Le fondement légal du recours de la caution
Le tribunal applique strictement les dispositions du code civil. Il rappelle le principe général du recours de la caution après paiement de la dette principale. « la caution qui a payé, a son recours contre le débiteur principal. Les intérêts courent de plein droit du jour du paiement. » (I. Sur la demande en paiement). Ce texte constitue le socle de l’action en remboursement intentée par la société garante.
La solution retenue consacre une application rigoureuse de l’article 2308. Le juge fait courir les intérêts légaux à compter de la date du paiement effectif par la caution. Cette date est matérialisée par la production d’une quittance subrogative. Le tribunal écarte ainsi toute discussion sur le point de départ des intérêts moratoires dus par les débiteurs.
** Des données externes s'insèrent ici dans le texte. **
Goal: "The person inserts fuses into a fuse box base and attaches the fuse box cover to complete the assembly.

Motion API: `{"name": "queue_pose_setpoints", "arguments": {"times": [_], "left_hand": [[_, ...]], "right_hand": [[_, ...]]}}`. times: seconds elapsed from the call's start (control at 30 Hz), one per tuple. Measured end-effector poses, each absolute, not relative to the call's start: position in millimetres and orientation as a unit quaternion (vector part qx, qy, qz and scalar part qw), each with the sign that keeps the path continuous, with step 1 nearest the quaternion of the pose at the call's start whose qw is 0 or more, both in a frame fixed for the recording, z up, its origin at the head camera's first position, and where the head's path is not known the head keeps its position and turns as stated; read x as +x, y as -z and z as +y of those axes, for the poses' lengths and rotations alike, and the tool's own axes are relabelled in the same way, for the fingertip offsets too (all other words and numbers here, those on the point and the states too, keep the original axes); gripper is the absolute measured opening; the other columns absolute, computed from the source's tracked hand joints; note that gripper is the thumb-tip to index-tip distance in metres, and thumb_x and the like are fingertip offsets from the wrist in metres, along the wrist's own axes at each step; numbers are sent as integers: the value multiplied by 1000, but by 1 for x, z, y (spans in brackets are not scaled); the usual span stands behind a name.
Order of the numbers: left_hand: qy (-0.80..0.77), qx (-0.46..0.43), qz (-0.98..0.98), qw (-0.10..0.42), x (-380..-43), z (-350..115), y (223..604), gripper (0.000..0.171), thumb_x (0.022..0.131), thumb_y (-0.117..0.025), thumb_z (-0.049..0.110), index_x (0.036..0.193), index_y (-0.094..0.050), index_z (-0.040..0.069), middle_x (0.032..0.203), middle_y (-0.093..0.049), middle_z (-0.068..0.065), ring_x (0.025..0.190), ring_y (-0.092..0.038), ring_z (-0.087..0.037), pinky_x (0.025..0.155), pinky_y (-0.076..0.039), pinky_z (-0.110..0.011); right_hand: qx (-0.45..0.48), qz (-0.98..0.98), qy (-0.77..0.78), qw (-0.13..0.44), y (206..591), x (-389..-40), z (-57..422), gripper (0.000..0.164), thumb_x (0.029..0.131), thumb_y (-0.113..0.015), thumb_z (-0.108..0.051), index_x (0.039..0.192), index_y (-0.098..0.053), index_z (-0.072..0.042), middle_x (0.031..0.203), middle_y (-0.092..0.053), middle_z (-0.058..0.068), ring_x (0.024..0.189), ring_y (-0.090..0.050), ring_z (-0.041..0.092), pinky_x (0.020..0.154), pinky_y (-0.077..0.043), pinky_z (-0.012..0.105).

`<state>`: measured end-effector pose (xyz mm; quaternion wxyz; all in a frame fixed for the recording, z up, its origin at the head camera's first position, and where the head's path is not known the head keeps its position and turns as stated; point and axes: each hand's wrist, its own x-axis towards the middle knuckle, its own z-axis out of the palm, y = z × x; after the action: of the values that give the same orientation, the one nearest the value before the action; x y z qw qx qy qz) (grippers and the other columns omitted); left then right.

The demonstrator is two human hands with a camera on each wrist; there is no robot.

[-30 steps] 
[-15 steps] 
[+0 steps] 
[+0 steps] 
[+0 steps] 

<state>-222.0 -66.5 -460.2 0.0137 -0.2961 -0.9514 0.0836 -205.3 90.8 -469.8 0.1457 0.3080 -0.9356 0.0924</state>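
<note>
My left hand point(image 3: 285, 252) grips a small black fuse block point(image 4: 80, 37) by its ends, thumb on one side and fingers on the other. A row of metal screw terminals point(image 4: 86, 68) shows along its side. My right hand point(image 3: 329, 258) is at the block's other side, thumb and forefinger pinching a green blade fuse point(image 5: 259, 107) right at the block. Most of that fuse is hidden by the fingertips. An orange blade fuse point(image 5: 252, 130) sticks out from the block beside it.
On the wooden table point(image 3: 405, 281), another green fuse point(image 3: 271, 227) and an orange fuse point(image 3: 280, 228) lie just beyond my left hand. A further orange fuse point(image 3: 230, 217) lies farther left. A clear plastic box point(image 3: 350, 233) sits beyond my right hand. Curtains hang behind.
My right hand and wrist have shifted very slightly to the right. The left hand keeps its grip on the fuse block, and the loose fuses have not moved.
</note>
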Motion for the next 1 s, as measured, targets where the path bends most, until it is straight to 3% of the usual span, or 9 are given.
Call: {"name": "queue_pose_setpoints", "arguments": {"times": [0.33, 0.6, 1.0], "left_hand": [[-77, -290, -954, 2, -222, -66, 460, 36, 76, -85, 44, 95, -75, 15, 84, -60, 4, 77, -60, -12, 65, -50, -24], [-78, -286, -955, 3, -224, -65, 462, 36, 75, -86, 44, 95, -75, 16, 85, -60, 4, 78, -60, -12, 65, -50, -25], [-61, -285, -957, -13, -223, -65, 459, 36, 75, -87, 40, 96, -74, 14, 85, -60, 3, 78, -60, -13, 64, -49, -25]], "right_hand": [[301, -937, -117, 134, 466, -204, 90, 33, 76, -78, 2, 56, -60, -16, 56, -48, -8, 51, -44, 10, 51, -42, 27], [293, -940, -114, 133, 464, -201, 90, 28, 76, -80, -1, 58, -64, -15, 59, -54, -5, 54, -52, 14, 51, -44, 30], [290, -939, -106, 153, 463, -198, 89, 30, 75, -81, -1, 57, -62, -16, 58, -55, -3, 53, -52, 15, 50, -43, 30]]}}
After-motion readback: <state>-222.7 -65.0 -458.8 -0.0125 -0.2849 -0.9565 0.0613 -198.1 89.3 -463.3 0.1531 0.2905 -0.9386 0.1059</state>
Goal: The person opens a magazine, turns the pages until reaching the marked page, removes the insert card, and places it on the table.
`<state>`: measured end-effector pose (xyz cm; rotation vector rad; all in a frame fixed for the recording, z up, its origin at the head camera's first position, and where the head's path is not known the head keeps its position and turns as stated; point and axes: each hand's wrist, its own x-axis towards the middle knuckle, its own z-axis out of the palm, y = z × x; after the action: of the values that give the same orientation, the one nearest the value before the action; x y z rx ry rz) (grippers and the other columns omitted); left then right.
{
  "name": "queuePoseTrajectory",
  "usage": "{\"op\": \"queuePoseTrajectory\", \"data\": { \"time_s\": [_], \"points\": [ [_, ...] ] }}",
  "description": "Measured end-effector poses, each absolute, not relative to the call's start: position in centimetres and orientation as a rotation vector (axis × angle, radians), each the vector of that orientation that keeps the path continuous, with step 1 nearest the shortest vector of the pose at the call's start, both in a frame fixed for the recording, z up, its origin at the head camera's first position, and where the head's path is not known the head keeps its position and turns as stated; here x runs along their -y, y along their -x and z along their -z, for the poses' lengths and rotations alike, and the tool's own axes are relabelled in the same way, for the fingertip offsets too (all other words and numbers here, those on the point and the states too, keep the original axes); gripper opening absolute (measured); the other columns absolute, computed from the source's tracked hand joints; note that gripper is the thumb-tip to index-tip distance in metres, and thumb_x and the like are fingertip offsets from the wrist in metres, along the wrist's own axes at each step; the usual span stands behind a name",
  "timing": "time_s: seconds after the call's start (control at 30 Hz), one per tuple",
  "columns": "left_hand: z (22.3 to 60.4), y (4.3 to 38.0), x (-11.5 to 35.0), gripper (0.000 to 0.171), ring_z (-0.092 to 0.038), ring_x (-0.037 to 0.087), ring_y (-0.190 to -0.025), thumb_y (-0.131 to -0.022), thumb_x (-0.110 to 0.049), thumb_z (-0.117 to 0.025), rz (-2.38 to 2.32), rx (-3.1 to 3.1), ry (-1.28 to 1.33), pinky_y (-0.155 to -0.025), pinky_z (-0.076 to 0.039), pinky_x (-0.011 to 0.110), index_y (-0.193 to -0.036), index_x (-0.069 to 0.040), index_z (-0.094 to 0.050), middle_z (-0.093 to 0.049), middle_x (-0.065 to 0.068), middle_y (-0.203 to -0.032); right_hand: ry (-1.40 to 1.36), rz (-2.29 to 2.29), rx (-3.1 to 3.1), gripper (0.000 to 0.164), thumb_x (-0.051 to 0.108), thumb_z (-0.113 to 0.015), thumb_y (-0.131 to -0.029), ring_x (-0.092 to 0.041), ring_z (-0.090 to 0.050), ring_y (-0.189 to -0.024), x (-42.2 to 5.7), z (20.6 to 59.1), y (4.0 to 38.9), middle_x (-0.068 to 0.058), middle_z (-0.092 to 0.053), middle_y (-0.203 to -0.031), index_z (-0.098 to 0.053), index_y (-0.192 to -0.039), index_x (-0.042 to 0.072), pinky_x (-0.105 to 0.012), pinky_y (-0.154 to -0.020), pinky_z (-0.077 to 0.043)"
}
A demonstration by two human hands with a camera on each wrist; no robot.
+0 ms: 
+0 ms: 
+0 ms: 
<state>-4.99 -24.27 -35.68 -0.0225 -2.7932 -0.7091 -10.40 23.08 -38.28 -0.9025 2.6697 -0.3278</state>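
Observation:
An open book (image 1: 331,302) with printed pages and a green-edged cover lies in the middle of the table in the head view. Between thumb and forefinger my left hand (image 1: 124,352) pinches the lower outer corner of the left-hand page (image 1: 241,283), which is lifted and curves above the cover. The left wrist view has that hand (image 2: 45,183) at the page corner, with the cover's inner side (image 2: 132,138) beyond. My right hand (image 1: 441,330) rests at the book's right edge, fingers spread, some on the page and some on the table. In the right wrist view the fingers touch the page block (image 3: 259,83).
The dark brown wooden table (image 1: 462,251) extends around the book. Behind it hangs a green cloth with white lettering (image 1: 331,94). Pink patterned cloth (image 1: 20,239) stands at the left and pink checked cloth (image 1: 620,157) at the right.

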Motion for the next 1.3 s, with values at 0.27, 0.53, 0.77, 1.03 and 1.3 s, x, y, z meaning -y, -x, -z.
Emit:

La délimitation des sommes récupérables par la caution
La décision opère une distinction nette entre les différents postes de créance. La condamnation couvre le principal payé et les intérêts légaux à partir du paiement. En revanche, la demande est partiellement déboutée pour les frais de procédure. « Il y a toutefois lieu de débouter la société CEGC du surplus de sa demande en paiement, celui-ci correspondant aux frais de procédure et aux dépens » (I. Sur la demande en paiement).
Cette analyse limite strictement le recours aux sommes directement liées au paiement de la dette garantie. Le tribunal refuse d’étendre ce recours aux frais engagés pour la procédure de recouvrement. Cette position est conforme à une jurisprudence constante sur l’exclusion des frais de procédure du recours subrogatoire. « La caution qui a payé a son recours contre le débiteur principal, soit que le cautionnement ait été donné au su ou à l’insu du débiteur. Ce recours a lieu tant pour le principal que pour les intérêts et les frais » (Tribunal judiciaire de Nantes, le 7 octobre 2025, n°24/04450). Les frais visés ici sont ceux exposés devant le créancier initial.
La portée de l’arrêt est significative pour la pratique des garanties. Il rappelle l’efficacité du mécanisme de subrogation permettant à la caution d’être remboursée. La solution sécurise la position des garants professionnels en accélérant le recouvrement. L’exécution provisoire de droit renforce encore l’effectivité de cette protection légale.